Going line by line through the data below, report how many lines include the word "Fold", with nothing added.
:::::
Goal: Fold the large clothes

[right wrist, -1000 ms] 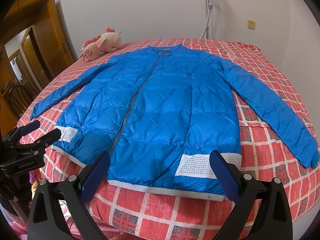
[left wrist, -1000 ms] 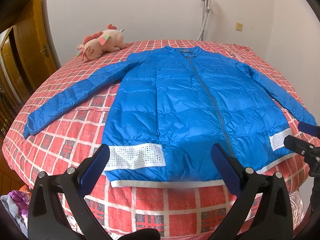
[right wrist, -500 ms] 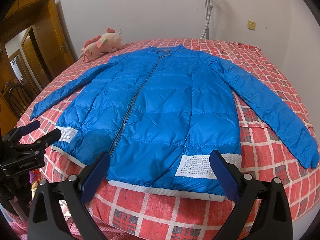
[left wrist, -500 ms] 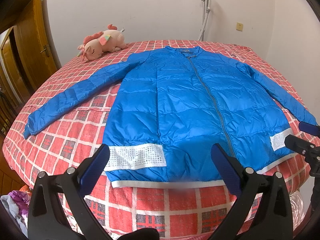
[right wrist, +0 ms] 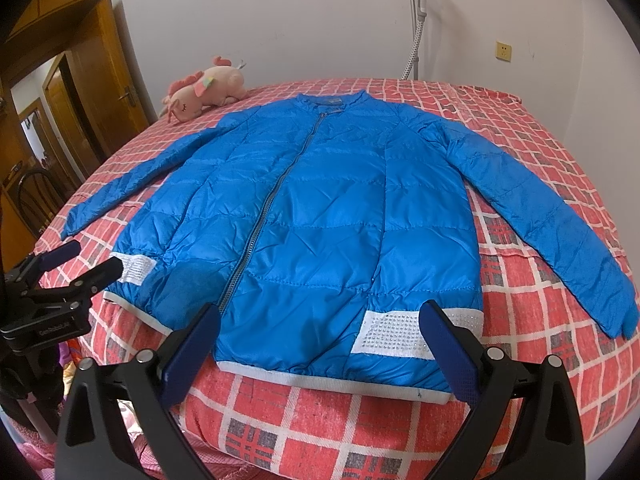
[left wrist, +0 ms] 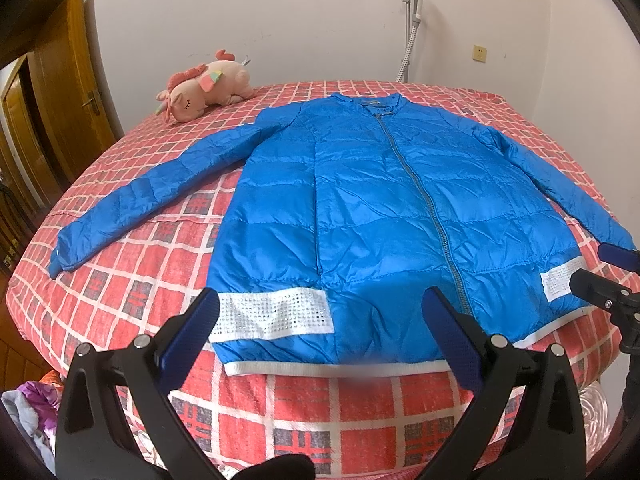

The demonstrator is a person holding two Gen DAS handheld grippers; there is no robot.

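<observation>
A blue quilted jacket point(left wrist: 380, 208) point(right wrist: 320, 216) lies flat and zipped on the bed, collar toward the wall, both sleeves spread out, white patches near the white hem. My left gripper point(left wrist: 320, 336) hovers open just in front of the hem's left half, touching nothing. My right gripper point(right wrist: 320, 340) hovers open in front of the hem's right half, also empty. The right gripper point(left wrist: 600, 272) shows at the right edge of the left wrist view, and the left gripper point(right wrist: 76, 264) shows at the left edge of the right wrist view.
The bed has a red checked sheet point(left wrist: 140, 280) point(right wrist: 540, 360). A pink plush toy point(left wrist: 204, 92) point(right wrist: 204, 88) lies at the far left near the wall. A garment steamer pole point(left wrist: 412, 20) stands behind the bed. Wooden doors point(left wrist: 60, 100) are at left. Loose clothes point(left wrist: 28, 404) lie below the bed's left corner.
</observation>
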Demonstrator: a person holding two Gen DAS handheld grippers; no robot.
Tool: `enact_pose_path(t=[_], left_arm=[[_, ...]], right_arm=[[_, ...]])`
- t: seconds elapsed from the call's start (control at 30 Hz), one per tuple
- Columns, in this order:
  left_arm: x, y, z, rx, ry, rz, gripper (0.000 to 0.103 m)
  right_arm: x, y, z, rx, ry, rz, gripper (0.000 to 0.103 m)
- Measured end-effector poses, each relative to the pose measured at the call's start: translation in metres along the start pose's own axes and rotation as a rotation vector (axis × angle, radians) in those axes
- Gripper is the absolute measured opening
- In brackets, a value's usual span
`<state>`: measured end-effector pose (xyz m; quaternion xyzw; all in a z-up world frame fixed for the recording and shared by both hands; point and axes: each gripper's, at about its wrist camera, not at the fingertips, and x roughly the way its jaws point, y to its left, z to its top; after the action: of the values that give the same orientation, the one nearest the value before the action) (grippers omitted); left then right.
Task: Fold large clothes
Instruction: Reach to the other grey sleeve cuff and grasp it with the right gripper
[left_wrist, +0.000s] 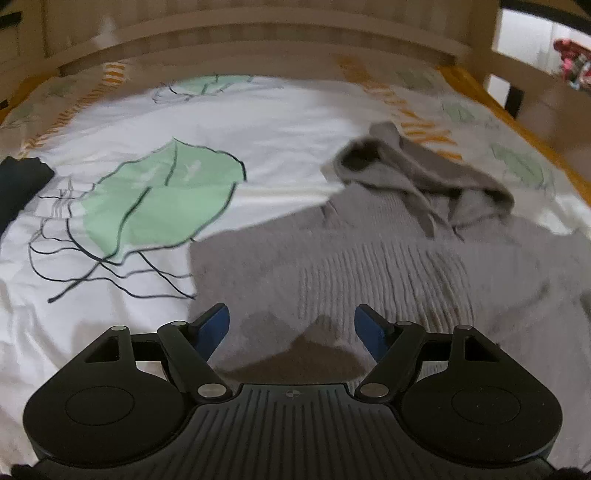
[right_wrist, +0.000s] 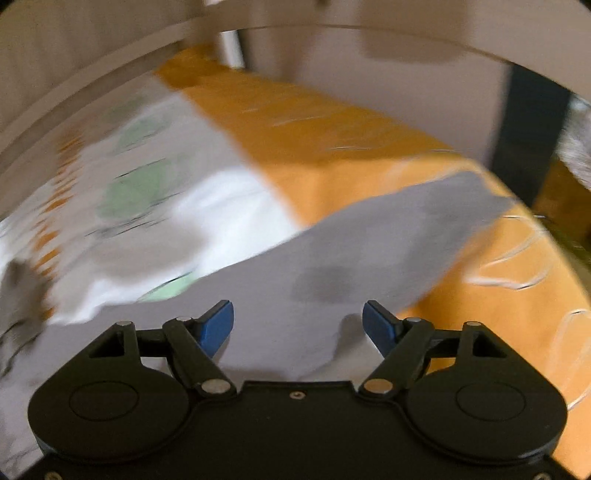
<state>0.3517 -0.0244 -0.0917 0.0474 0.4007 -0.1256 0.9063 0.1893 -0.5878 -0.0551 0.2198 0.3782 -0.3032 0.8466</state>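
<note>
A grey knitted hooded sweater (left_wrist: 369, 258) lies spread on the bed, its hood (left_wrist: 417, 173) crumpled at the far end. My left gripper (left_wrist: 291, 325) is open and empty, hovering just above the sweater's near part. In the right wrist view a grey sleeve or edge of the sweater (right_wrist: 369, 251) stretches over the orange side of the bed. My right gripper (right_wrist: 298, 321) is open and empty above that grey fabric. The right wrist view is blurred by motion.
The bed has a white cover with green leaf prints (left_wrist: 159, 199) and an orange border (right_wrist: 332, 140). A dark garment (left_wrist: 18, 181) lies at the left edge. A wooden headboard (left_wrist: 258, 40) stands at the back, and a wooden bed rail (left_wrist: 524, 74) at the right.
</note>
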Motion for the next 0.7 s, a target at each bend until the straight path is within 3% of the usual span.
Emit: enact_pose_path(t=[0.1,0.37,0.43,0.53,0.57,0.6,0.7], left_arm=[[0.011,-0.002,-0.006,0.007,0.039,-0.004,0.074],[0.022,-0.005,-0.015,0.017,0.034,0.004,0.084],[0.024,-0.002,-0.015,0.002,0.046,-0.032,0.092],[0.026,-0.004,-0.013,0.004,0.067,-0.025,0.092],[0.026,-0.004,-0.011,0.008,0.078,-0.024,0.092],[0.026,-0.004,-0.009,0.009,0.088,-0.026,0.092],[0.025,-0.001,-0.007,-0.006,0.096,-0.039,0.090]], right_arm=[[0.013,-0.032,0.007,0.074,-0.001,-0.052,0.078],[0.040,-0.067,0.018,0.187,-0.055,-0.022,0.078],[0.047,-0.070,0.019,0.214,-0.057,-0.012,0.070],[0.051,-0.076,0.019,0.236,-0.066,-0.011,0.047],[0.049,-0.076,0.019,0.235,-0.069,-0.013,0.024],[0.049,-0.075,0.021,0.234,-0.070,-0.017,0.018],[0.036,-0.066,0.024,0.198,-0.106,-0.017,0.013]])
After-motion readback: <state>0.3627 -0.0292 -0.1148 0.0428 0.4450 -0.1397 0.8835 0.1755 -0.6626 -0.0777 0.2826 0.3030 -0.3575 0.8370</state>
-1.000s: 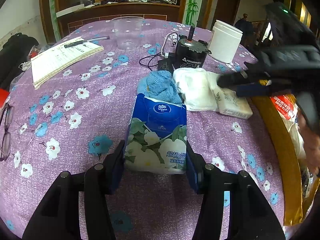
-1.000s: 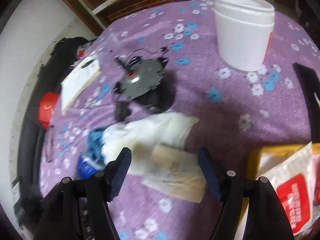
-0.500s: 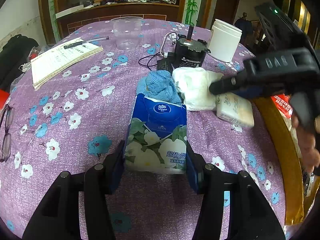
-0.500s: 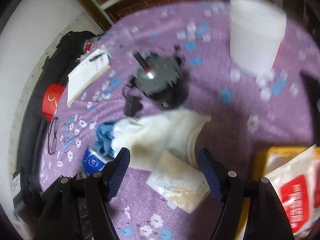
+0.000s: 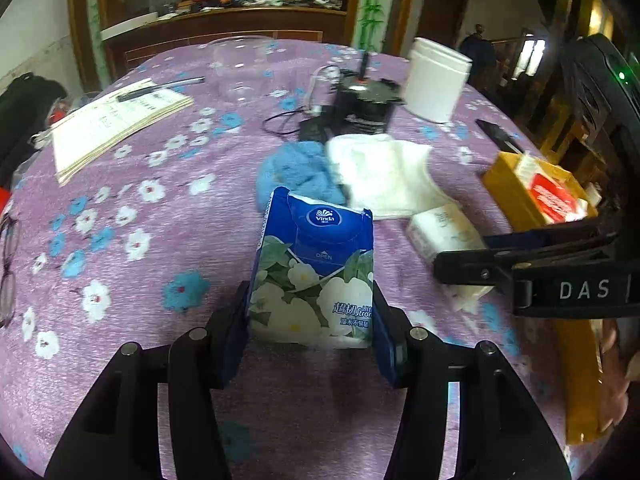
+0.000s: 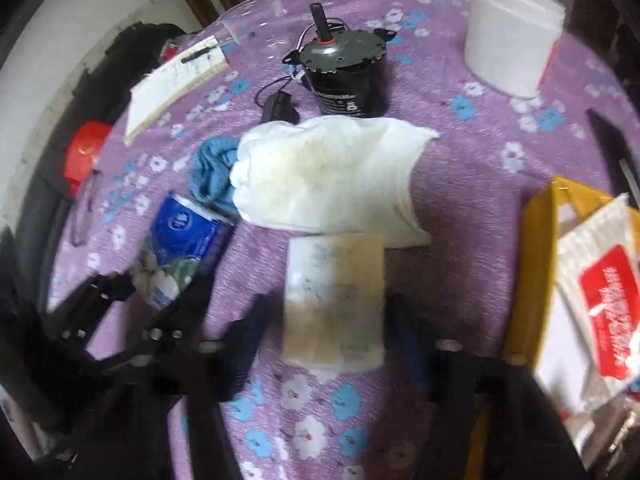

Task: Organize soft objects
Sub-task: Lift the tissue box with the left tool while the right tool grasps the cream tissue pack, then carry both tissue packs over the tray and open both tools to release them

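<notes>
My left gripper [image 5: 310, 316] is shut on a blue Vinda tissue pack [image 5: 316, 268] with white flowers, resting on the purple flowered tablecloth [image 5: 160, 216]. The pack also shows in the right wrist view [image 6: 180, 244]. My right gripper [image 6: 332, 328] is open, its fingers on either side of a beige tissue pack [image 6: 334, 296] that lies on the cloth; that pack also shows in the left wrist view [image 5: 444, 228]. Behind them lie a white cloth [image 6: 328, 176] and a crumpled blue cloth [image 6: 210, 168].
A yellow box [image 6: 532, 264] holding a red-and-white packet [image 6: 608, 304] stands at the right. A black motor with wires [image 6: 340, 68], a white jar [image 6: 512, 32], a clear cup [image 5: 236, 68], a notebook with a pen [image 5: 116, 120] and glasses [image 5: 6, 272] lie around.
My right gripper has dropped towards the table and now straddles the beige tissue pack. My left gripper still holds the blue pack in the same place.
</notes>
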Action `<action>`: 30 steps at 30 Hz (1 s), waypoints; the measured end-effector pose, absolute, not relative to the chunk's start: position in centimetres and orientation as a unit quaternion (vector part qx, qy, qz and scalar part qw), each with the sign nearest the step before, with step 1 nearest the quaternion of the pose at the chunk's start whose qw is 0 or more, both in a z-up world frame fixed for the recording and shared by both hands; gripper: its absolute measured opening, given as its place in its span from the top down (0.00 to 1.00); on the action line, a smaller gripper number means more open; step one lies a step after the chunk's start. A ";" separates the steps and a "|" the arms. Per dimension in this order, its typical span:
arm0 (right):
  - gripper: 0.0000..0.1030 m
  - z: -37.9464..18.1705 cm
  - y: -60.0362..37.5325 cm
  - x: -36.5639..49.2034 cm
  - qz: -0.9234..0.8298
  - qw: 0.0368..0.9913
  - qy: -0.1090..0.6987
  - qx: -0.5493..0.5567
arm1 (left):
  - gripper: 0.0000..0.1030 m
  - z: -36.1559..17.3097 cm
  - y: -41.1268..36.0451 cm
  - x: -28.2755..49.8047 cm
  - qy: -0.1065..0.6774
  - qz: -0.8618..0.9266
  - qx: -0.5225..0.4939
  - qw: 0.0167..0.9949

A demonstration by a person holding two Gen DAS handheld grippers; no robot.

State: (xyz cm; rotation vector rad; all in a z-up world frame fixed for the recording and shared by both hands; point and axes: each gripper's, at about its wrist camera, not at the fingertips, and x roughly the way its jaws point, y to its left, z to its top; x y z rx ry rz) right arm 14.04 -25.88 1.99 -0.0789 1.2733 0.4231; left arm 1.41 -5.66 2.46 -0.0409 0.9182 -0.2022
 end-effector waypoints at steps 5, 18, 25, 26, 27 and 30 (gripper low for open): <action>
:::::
[WRITTEN ANSWER] 2